• Instructions for the task: Isolate every line in the data with the string "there" and copy it.

• Dataset content:
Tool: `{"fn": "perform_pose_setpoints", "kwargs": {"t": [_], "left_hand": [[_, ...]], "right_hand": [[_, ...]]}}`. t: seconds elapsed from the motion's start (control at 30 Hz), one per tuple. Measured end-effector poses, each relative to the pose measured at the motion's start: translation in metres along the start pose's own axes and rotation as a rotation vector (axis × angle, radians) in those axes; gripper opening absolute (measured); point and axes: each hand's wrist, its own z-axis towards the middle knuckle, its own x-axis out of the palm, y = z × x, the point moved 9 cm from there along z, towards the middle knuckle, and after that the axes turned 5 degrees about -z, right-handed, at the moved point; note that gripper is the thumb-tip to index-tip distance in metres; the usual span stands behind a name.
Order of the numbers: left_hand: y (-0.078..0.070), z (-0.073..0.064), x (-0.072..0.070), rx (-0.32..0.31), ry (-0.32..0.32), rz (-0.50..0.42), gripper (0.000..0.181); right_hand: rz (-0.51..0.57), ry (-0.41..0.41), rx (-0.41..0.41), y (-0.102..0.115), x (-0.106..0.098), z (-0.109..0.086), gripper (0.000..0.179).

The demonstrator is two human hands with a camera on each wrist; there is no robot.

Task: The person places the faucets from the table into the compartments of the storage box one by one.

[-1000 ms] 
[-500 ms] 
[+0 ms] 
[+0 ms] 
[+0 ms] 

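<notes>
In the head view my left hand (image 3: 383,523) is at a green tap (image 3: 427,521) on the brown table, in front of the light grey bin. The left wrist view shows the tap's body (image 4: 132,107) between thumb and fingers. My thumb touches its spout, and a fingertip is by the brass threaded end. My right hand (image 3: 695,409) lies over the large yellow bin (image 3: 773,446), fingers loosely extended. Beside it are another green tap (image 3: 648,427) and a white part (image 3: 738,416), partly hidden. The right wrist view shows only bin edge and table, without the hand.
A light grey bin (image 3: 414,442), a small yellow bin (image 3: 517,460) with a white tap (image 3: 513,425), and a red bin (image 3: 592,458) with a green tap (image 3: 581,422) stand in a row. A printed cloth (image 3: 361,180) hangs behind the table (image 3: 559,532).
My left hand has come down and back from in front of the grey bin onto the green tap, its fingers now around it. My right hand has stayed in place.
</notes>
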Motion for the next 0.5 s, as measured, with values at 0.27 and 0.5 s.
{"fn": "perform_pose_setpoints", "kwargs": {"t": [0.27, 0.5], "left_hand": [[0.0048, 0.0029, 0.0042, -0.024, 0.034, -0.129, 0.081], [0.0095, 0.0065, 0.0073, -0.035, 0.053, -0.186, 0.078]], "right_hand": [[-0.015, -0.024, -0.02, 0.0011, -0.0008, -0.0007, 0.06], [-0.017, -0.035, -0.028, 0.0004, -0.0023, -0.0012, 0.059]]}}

• Completed exercise:
Tool: `{"fn": "perform_pose_setpoints", "kwargs": {"t": [_], "left_hand": [[_, ...]], "right_hand": [[_, ...]]}}`. t: seconds elapsed from the motion's start (control at 30 Hz), one per tuple. Measured end-effector poses, each relative to the pose measured at the motion's start: translation in metres along the start pose's own axes and rotation as a rotation vector (axis × angle, radians) in those axes; gripper opening absolute (measured); point and axes: each hand's wrist, its own z-axis towards the middle knuckle, its own x-axis out of the palm, y = z × x, the point moved 9 cm from there along z, towards the middle knuckle, and after that the axes turned 5 degrees about -z, right-handed, at the moved point; note that gripper is the thumb-tip to index-tip distance in metres; the usual span stands behind a name.
The demonstrator is two human hands with a camera on each wrist; there is no robot.

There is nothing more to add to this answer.